---------- Material for the task

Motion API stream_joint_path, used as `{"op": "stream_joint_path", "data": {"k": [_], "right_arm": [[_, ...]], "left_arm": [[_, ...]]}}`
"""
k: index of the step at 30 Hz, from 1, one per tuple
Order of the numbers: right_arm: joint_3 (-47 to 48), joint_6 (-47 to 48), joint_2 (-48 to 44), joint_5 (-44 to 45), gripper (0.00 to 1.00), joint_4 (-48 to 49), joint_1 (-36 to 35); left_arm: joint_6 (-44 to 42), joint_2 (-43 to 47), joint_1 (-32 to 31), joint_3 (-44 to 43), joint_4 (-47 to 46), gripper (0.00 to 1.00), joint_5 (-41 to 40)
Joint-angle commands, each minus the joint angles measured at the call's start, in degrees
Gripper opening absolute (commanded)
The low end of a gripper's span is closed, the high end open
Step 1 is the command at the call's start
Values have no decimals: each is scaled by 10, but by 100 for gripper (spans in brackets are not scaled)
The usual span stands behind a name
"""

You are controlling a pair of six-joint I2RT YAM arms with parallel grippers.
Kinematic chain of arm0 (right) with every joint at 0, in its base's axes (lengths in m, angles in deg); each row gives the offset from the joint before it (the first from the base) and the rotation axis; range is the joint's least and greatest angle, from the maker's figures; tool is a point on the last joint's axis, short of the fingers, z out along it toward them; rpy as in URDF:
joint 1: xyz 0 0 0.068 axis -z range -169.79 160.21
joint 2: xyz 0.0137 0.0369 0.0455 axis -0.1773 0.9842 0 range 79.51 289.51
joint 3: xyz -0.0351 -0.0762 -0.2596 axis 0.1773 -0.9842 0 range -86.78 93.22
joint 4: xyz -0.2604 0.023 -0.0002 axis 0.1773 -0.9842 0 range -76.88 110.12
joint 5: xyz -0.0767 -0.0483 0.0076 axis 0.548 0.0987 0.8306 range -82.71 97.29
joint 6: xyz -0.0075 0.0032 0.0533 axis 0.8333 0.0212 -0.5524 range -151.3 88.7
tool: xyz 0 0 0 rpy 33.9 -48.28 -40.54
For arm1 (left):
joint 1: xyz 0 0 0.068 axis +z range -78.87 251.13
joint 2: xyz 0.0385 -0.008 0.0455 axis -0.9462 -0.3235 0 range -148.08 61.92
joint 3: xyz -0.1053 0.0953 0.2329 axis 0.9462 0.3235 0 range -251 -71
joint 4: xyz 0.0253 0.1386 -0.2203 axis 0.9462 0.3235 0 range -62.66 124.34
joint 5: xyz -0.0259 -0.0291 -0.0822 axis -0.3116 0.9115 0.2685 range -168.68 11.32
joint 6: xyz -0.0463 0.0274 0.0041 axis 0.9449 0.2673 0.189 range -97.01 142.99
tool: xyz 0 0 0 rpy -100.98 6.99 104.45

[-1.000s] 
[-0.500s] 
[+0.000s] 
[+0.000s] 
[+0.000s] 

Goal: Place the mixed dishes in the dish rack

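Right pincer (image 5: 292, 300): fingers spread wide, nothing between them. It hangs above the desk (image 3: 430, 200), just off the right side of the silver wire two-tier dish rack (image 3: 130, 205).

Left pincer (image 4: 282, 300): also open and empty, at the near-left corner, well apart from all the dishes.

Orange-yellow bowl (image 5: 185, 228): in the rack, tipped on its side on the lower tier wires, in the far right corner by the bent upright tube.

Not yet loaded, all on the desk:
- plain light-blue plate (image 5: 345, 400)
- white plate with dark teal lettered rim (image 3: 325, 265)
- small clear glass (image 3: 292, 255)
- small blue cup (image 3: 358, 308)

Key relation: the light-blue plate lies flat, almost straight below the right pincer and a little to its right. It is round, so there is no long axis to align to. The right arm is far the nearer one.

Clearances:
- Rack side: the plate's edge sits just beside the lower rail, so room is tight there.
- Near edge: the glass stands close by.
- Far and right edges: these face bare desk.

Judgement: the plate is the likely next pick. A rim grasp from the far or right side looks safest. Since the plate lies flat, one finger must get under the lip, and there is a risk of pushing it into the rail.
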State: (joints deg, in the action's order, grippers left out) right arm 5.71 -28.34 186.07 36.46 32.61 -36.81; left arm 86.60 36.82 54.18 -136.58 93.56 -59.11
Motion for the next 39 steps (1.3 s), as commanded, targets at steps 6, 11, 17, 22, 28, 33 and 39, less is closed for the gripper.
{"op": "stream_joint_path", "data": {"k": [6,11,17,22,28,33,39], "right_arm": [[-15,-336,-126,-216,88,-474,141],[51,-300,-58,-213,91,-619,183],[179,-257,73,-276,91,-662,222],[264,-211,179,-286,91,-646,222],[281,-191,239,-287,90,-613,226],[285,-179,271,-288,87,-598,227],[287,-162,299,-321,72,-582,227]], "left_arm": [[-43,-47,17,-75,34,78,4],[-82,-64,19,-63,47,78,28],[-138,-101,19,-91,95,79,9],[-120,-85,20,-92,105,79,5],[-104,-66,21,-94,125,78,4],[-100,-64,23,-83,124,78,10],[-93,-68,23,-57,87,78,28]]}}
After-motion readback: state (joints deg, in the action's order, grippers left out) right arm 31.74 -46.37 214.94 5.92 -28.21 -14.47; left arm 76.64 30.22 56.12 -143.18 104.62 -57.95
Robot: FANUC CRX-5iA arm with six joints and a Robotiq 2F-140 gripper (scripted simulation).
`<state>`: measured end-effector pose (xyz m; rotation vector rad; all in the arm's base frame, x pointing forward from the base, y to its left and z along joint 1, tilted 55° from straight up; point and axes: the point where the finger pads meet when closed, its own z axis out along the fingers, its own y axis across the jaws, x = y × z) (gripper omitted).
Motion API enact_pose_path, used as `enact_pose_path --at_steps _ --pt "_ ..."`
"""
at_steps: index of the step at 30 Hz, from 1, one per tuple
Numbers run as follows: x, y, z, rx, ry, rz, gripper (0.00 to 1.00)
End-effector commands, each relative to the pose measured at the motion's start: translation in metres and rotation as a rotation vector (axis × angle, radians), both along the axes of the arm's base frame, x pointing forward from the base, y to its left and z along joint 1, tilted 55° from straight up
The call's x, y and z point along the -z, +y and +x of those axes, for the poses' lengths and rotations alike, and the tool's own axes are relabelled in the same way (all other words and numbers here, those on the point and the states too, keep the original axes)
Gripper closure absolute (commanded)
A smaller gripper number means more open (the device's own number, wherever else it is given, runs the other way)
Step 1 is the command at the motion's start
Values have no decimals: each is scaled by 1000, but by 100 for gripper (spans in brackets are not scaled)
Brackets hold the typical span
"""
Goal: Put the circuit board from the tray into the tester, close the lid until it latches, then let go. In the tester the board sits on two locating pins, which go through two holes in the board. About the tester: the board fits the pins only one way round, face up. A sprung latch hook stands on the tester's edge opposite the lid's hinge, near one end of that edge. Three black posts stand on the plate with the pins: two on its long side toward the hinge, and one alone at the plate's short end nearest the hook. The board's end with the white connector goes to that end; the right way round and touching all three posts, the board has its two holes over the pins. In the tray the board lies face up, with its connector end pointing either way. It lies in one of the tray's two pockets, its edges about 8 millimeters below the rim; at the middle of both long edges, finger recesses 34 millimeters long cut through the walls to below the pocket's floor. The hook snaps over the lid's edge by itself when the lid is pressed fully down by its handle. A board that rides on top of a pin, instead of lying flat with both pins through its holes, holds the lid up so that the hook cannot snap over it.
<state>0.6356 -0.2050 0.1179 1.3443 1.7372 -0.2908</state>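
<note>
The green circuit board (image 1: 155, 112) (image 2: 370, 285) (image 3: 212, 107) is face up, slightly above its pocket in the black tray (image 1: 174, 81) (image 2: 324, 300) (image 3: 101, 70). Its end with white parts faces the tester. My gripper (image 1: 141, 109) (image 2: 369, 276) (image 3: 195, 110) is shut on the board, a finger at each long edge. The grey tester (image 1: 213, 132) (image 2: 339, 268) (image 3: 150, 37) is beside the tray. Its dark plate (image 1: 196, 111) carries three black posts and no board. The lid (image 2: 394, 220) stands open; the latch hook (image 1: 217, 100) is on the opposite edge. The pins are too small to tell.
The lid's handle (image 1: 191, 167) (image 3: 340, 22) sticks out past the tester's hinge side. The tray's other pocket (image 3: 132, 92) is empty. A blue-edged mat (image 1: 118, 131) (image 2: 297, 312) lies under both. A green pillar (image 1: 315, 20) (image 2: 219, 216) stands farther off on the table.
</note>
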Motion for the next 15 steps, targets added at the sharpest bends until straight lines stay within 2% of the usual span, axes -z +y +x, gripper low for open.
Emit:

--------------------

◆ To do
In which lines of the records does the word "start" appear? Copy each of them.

◆ Completed exercise
Joint-angle commands, each minus the joint angles measured at the call's start, in degrees
Step 1 is the command at the call's start
End-effector commands, each relative to the pose measured at the motion's start: translation in metres and rotation as a rotation vector (axis × angle, radians), both along the axes of the arm's base frame, x pointing forward from the base, y to its left and z along joint 1, tilted 55° from straight up
Step 1 is the command at the motion's start

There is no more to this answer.